EXERCISE AIM
Every record below is to be reproduced exactly.

DATA RECORDS
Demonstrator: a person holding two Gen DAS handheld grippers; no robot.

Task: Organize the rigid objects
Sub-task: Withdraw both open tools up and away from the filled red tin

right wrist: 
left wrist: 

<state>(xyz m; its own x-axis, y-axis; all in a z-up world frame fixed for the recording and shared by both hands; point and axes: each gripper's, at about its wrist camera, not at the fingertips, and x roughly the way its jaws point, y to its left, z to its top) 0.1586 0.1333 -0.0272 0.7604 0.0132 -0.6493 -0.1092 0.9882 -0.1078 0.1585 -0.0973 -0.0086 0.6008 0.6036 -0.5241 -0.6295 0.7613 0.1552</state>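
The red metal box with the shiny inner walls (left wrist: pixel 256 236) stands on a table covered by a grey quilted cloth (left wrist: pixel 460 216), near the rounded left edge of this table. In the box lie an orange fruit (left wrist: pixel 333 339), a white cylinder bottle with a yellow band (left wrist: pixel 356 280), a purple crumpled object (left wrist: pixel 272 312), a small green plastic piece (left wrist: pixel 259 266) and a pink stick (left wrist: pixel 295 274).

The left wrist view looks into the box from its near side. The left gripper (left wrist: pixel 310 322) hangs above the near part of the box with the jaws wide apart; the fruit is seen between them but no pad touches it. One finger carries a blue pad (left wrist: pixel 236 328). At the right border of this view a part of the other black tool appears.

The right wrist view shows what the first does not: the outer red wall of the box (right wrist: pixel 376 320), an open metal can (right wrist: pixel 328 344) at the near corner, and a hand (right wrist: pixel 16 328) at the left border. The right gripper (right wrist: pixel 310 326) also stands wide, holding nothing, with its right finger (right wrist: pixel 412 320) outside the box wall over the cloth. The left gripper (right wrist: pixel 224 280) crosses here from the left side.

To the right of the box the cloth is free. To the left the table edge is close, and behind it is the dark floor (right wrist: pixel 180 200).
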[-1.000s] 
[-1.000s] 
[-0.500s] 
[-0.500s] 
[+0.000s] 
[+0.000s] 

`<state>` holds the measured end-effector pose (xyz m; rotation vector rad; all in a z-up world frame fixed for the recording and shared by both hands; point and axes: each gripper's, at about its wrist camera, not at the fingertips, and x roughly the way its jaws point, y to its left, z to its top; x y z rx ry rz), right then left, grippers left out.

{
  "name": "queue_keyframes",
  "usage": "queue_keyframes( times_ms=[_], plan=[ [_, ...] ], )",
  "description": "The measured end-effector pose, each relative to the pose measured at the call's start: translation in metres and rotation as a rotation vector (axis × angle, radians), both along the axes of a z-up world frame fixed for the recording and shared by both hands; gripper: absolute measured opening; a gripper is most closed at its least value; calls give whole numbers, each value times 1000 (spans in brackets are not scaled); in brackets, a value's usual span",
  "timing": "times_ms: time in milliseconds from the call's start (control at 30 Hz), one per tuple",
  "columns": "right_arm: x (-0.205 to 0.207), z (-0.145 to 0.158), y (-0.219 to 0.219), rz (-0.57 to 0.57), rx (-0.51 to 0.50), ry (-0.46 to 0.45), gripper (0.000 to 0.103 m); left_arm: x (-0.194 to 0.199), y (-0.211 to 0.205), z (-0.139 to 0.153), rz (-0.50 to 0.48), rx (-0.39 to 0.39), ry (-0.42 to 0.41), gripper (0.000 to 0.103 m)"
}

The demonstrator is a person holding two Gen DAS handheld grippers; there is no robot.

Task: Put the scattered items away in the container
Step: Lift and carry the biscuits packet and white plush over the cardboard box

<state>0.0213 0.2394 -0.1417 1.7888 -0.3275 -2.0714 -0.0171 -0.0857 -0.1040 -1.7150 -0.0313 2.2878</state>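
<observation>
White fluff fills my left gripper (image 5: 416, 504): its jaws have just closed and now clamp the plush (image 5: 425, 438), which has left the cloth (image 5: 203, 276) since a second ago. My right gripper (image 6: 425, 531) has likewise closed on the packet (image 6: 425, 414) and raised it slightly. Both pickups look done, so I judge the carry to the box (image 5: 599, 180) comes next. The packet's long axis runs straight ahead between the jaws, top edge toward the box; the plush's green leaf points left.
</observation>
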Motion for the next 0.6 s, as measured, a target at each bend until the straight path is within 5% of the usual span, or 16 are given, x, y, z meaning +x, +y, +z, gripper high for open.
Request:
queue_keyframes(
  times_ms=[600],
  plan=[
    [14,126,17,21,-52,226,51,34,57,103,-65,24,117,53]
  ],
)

ANSWER AREA
Demonstrator: a person holding two Gen DAS handheld grippers; no robot.

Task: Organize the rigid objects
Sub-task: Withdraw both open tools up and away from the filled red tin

right wrist: 
left wrist: 

<state>(xyz m; its own x-axis, y-axis; all in a z-up world frame fixed for the recording and shared by both hands; point and axes: each gripper's, at about its wrist camera, not at the fingertips, and x roughly the way its jaws point, y to its left, z to its top) 0.1586 0.1333 -0.0272 0.7604 0.0132 -0.6493 -0.1092 0.9882 -0.1078 0.1585 -0.0973 -0.0086 0.6008 0.6036 -0.5241 -0.6295 0.7613 0.1552</state>
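The red metal box with the shiny inner walls (left wrist: pixel 256 236) stands on a table covered by a grey quilted cloth (left wrist: pixel 460 216), near the rounded left edge of this table. In the box lie an orange fruit (left wrist: pixel 333 339), a white cylinder bottle with a yellow band (left wrist: pixel 356 280), a purple crumpled object (left wrist: pixel 272 312), a small green plastic piece (left wrist: pixel 259 266) and a pink stick (left wrist: pixel 295 274).

The left wrist view looks into the box from its near side. The left gripper (left wrist: pixel 310 322) hangs above the near part of the box with the jaws wide apart; the fruit is seen between them but no pad touches it. One finger carries a blue pad (left wrist: pixel 236 328). At the right border of this view a part of the other black tool appears.

The right wrist view shows what the first does not: the outer red wall of the box (right wrist: pixel 376 320), an open metal can (right wrist: pixel 328 344) at the near corner, and a hand (right wrist: pixel 16 328) at the left border. The right gripper (right wrist: pixel 310 326) also stands wide, holding nothing, with its right finger (right wrist: pixel 412 320) outside the box wall over the cloth. The left gripper (right wrist: pixel 224 280) crosses here from the left side.

To the right of the box the cloth is free. To the left the table edge is close, and behind it is the dark floor (right wrist: pixel 180 200).
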[-1.000s] 
[-1.000s] 
[-0.500s] 
[-0.500s] 
[+0.000s] 
[+0.000s] 

`<state>` holds the measured end-effector pose (xyz m; rotation vector rad; all in a z-up world frame fixed for the recording and shared by both hands; point and axes: each gripper's, at about its wrist camera, not at the fingertips, and x roughly the way its jaws point, y to its left, z to its top; x y z rx ry rz), right then left, grippers left out.

{
  "name": "queue_keyframes",
  "usage": "queue_keyframes( times_ms=[_], plan=[ [_, ...] ], )",
  "description": "The measured end-effector pose, each relative to the pose measured at the call's start: translation in metres and rotation as a rotation vector (axis × angle, radians), both along the axes of a z-up world frame fixed for the recording and shared by both hands; gripper: absolute measured opening; a gripper is most closed at its least value; calls give whole numbers, each value times 1000 (spans in brackets are not scaled); in brackets, a value's usual span",
  "timing": "times_ms: time in milliseconds from the call's start (control at 30 Hz), one per tuple",
  "columns": "right_arm: x (-0.205 to 0.207), z (-0.145 to 0.158), y (-0.219 to 0.219), rz (-0.57 to 0.57), rx (-0.51 to 0.50), ry (-0.46 to 0.45), gripper (0.000 to 0.103 m); left_arm: x (-0.194 to 0.199), y (-0.211 to 0.205), z (-0.139 to 0.153), rz (-0.50 to 0.48), rx (-0.39 to 0.39), ry (-0.42 to 0.41), gripper (0.000 to 0.103 m)"
}

The demonstrator is a person holding two Gen DAS handheld grippers; there is no robot.

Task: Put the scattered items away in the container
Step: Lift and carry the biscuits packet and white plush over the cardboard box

<state>0.0213 0.2394 -0.1417 1.7888 -0.3275 -2.0714 -0.0171 -0.0857 -0.1040 -1.7150 -0.0313 2.2878</state>
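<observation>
White fluff fills my left gripper (image 5: 416, 504): its jaws have just closed and now clamp the plush (image 5: 425, 438), which has left the cloth (image 5: 203, 276) since a second ago. My right gripper (image 6: 425, 531) has likewise closed on the packet (image 6: 425, 414) and raised it slightly. Both pickups look done, so I judge the carry to the box (image 5: 599, 180) comes next. The packet's long axis runs straight ahead between the jaws, top edge toward the box; the plush's green leaf points left.
</observation>
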Motion for the next 0.6 s, as measured, a target at each bend until the straight path is within 5% of the usual span, or 16 are given, x, y, z meaning +x, +y, +z, gripper high for open.
Request:
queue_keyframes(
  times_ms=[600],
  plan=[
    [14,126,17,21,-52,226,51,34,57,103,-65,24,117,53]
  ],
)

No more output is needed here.